Thursday, February 28, 2008

One Good Thing on Top of Another by Lisa Pollak

At 7, Nyasha Dixon wanted a room of her own. Sharing a bedroom with her 6-year-old brother and 4-year-old sister was getting on her nerves. You'd feel the same way if someone popped the head off your Little Mermaid doll, scribbled on your kitten stickers and threw your stuffed dinosaur out the window in a rain shower.

A big sister can only take so much.

Lots of kids draw pictures of houses. Nyasha, the oldest of four, drew houses with initials in the windows, always marking one room as hers. She longed for a place where she could lock the door, hide her toys and talk to her stuffed animals with no one pestering her.

One day earlier this fall, Nyasha went grocery shopping with her mother. The store was holding an Oreo cookie-stacking contest. "Do you want to try?" asked the lady at the Oreo table. While her mother shopped, Nyasha built a chocolate skyscraper so high that when her mother returned, the Oreo lady was raving: "Your daughter did so well!"

They didn't think much of it. But a few weeks later, a letter arrived, announcing that the Baltimore second-grader was one of 10 finalists in her age group in the National Oreo Stacking Championships. She'd earned a free trip to Florida for the finals and a chance to win a $ 20,000 savings bond.

Enough money, she figured, for a big house with you know what.

The competition took place last week. The first contestant was another local stacker: 7-year-old Ian Bembenek of Ellicott City. Ian, using the five-at-a-time stacking method recommended by his father, calmly used his allotted 30 seconds to build a structurally sound, 22-Oreo edifice.

Twenty-two Oreos!

One kid after another attempted to better Ian's score. But after nine contestants, no one had.

The 10th, and final, contestant was Nyasha. "Ready, steady, stack!" yelled the judge.

The 30-second clock started ticking. Nyasha laid a two-Oreo foundation, and built from there, stacking and stacking until the cream-filled tower rose past her chin. Past her mouth. Past her nose. It wobbled and leaned, but she held it steady.

Then, when time was up, Nyasha removed her hands.

The tower collapsed.

Ian Bembenek was declared the National Oreo Stacking Champion and awarded the $ 20,000 savings bond.

For Nyasha, there was sadness, followed by consolation: A trip to Disney World with her siblings.
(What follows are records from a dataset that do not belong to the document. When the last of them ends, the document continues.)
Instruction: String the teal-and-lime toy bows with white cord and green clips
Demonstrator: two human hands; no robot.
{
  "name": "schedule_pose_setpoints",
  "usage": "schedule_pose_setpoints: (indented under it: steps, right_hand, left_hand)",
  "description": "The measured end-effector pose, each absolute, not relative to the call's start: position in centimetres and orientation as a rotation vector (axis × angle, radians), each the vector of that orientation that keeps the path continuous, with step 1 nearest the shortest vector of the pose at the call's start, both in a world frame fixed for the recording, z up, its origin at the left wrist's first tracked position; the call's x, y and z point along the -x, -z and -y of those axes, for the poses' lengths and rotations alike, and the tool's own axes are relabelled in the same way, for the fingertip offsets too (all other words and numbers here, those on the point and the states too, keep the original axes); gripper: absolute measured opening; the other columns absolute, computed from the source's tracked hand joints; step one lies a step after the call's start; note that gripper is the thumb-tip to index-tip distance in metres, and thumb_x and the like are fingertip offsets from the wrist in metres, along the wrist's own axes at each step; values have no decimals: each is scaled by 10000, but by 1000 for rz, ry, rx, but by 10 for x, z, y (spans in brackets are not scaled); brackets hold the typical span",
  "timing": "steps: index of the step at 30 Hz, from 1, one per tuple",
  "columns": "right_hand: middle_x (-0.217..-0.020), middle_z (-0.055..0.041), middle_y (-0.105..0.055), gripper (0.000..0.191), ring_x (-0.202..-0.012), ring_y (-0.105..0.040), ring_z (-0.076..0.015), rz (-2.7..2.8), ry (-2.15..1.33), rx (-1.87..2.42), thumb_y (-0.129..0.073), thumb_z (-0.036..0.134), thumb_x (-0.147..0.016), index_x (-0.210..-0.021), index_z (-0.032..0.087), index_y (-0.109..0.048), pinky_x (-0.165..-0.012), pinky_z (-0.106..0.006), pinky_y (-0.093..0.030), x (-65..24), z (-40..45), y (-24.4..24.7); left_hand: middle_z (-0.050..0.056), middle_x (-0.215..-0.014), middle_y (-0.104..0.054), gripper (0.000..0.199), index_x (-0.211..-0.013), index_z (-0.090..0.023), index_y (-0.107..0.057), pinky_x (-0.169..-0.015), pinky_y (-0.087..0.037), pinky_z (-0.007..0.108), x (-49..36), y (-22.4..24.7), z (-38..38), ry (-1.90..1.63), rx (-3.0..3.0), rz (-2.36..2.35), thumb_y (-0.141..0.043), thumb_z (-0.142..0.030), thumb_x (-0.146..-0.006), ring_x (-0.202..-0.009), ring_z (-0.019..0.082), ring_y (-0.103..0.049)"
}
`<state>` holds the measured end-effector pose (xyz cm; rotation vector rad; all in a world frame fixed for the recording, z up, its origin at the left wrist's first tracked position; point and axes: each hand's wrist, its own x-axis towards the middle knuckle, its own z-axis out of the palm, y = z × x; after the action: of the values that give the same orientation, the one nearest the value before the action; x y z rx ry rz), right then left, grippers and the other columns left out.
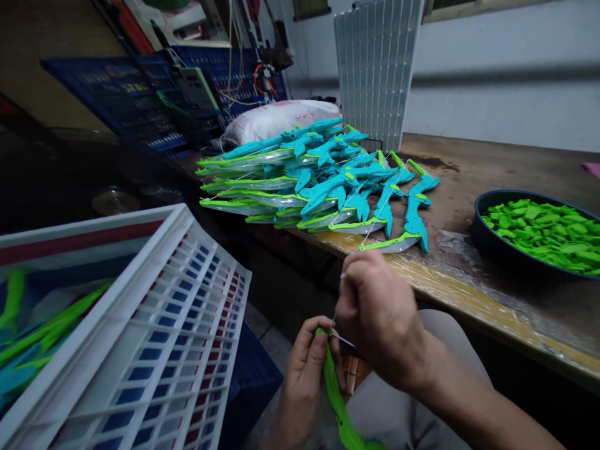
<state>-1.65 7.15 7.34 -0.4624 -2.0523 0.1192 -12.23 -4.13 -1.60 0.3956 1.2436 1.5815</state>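
Observation:
My left hand (302,378) is closed around the upper end of a curved, bright green plastic toy bow limb (334,390), thumb pressed near its tip. Just above and to the right, my right hand (382,312) is a fist with a thin white string (334,317) running from it down to the tip of the limb. A thin, pale straight piece (345,341) shows between the hands; I cannot tell if it is string or metal. The lower part of the limb leaves the frame.
Teal and green toy bows (323,187) with strings lie stacked on the wooden table (469,169). A dark round basin (482,244) holds small green parts. At left stands a white plastic crate (182,325) with more green and teal pieces. A white sack (281,119) lies behind the bows.

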Motion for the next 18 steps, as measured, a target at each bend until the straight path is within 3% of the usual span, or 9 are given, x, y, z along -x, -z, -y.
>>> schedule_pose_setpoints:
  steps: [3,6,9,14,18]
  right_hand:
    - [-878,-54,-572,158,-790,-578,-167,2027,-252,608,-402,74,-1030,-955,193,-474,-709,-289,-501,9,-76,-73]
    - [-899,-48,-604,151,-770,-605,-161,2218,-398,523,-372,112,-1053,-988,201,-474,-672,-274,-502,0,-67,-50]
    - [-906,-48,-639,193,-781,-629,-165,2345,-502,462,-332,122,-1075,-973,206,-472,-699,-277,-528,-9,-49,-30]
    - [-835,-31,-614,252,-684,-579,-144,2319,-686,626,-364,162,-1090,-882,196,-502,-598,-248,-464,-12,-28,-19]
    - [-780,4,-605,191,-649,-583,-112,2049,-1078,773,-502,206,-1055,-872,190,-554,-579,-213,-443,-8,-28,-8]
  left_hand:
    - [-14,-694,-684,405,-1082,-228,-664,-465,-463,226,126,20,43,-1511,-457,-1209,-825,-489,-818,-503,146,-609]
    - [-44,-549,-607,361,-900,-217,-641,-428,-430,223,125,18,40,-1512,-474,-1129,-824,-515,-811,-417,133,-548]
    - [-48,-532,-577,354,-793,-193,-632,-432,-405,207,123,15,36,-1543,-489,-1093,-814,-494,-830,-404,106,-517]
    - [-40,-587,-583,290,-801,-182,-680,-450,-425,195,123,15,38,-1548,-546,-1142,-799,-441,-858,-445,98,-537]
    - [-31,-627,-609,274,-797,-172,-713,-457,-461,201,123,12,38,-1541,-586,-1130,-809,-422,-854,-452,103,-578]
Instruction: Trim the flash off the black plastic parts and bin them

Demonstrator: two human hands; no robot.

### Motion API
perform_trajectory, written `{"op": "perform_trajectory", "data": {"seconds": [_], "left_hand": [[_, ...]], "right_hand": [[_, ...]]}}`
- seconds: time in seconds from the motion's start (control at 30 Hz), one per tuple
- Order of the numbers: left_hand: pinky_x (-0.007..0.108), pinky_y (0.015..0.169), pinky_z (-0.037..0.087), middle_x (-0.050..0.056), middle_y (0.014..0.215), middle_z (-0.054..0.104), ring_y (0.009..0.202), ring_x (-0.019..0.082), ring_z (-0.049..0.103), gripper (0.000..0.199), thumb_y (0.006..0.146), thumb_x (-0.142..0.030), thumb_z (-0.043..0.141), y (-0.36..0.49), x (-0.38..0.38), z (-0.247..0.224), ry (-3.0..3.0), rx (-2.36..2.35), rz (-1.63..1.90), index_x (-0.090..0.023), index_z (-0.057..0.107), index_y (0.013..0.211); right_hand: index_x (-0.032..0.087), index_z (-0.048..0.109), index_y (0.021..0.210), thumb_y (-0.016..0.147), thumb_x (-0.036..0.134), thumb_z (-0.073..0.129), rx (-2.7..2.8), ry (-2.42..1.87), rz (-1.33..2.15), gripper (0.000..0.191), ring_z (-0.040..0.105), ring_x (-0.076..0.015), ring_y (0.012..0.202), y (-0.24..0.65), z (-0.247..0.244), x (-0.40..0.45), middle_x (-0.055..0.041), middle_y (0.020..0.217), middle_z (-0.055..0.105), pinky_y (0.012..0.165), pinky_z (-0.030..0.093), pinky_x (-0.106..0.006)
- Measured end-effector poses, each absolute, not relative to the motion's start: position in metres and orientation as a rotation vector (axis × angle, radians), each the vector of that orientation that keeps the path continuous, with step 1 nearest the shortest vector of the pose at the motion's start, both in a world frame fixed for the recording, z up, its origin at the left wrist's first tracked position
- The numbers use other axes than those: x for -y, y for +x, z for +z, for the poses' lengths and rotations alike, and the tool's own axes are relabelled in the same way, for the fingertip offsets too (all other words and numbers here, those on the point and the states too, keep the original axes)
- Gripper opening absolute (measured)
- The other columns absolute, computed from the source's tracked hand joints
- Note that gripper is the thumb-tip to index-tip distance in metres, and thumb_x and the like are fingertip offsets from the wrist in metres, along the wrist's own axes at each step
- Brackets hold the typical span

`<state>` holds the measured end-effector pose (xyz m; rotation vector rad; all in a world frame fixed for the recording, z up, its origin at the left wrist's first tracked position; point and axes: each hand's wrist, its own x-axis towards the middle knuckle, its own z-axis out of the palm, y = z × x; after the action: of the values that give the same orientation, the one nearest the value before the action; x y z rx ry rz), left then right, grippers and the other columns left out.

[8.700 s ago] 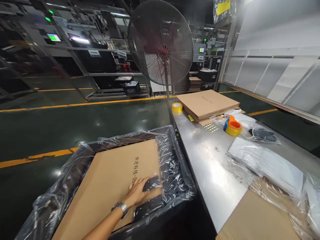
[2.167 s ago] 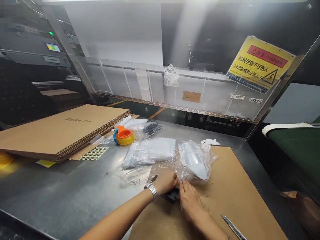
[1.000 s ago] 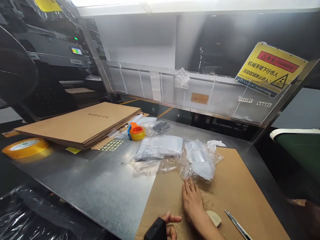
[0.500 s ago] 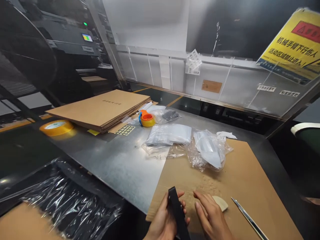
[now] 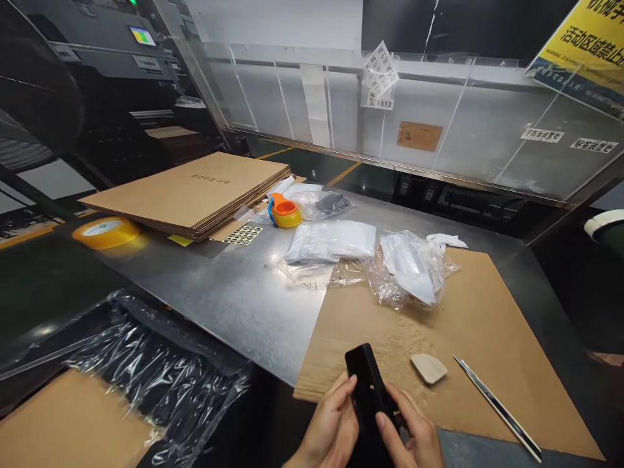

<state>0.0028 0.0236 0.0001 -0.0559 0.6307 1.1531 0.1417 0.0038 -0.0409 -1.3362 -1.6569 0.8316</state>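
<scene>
A black oblong piece (image 5: pixel 366 383) with rounded corners stands between my hands above the near edge of the cardboard sheet (image 5: pixel 478 312); its exact kind is unclear. My left hand (image 5: pixel 331 426) grips it from the left, thumb on its front face. From the right, my right hand (image 5: pixel 414 429) has its fingers and thumb closed on its side. The piece's lower end runs out of the frame. Right of my hands, a beige wedge-shaped pad (image 5: pixel 429 368) lies on the cardboard. Farther right lies a slim metal-cased cutter or similar tool (image 5: pixel 497 406).
Clear bags with white contents (image 5: pixel 409 266) sit at the cardboard's far edge. Behind them is an orange tape dispenser (image 5: pixel 285 211). Stacked cardboard (image 5: pixel 195 192) and a yellow tape roll (image 5: pixel 104 233) are at left. Black plastic film (image 5: pixel 160 370) lines a bin at lower left.
The black piece has turned to show its broader face. My right hand has moved left from beside the beige pad onto the piece. The camera view has tilted down.
</scene>
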Motion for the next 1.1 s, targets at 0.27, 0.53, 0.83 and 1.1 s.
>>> {"op": "perform_trajectory", "data": {"seconds": [0.27,0.53,0.83,1.1], "left_hand": [[0.033,0.095,0.037,0.006,0.103,0.068,0.107,0.023,0.055,0.022,0.079,-0.026,0.063,0.003,-0.016,-0.011,0.149,-0.811,1.158,-0.018,0.067,0.099],[0.036,0.077,0.047,0.014,0.084,0.068,0.075,0.022,0.064,0.053,0.083,-0.055,0.044,0.01,-0.011,-0.002,0.078,-0.706,1.007,-0.008,0.068,0.09],[0.024,0.06,0.048,0.008,0.069,0.065,0.06,0.014,0.059,0.053,0.085,-0.053,0.043,0.004,-0.015,-0.004,-0.047,-0.743,0.985,-0.006,0.067,0.087],[0.023,0.054,0.047,0.007,0.075,0.062,0.057,0.012,0.056,0.054,0.087,-0.053,0.038,0.0,-0.028,0.007,-0.112,-0.76,1.079,-0.007,0.065,0.083]], "right_hand": [[0.018,0.066,0.105,0.078,0.049,0.058,1.226,-1.381,1.193,0.041,0.064,-0.023,0.094,0.139,-0.026,0.003,-0.0102,0.102,0.069,0.079,0.053,-0.029],[0.015,0.069,0.094,0.085,0.058,0.043,1.316,-1.457,1.334,0.051,0.063,-0.0174,0.059,0.148,-0.024,0.006,-0.0072,0.069,0.069,0.057,0.052,-0.028],[0.009,0.061,0.101,0.091,0.038,0.028,2.059,-2.041,-0.351,0.046,0.054,-0.0308,0.082,0.287,-0.053,-0.042,-0.0171,0.09,0.062,0.073,0.046,-0.045],[0.02,0.051,0.084,0.089,0.04,0.031,1.928,-2.094,-0.083,0.029,0.06,-0.0257,0.068,0.277,-0.049,-0.031,-0.0097,0.074,0.061,0.058,0.047,-0.034]]}}
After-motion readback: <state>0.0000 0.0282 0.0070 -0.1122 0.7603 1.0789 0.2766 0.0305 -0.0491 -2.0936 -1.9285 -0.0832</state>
But four kids under 8 and one parent is no easy trip, and her mother feels sure that were it not for Nyasha's help -- Please, Nyasha, hold the baby; Please, Nyasha, take your brother to the bathroom -- someone surely would have been left at the Magic Kingdom.

When she got home, Nyasha had a conversation with her stuffed animals.

"How did you do in the contest?" they asked.

"Fine," said Nyasha.

"I'm glad," they said. "How many did you stack?"

"A very big stack, but then it just curved and fell and I only had three Oreos left standing."

"Well, that's all right," said the stuffed animals. "At least you tried your best."

What made this conversation special wasn't that the animals answered back; they usually do. It was that it took place in a room in her home that used to be an office. With a little furniture shuffling, the office was easily converted into what her mother had decided in Florida was a much-deserved bedroom for Nyasha.

That, as they say, is the way the cookie crumbles. When she related this tale the other night, Nyasha shut her door, spread every doll she owned on the bed and ate Oreos dipped in milk, just the way she likes them. Out her bedroom window she could see the moon; it was only a sliver. But some day, she knew, it would be as round as you know what.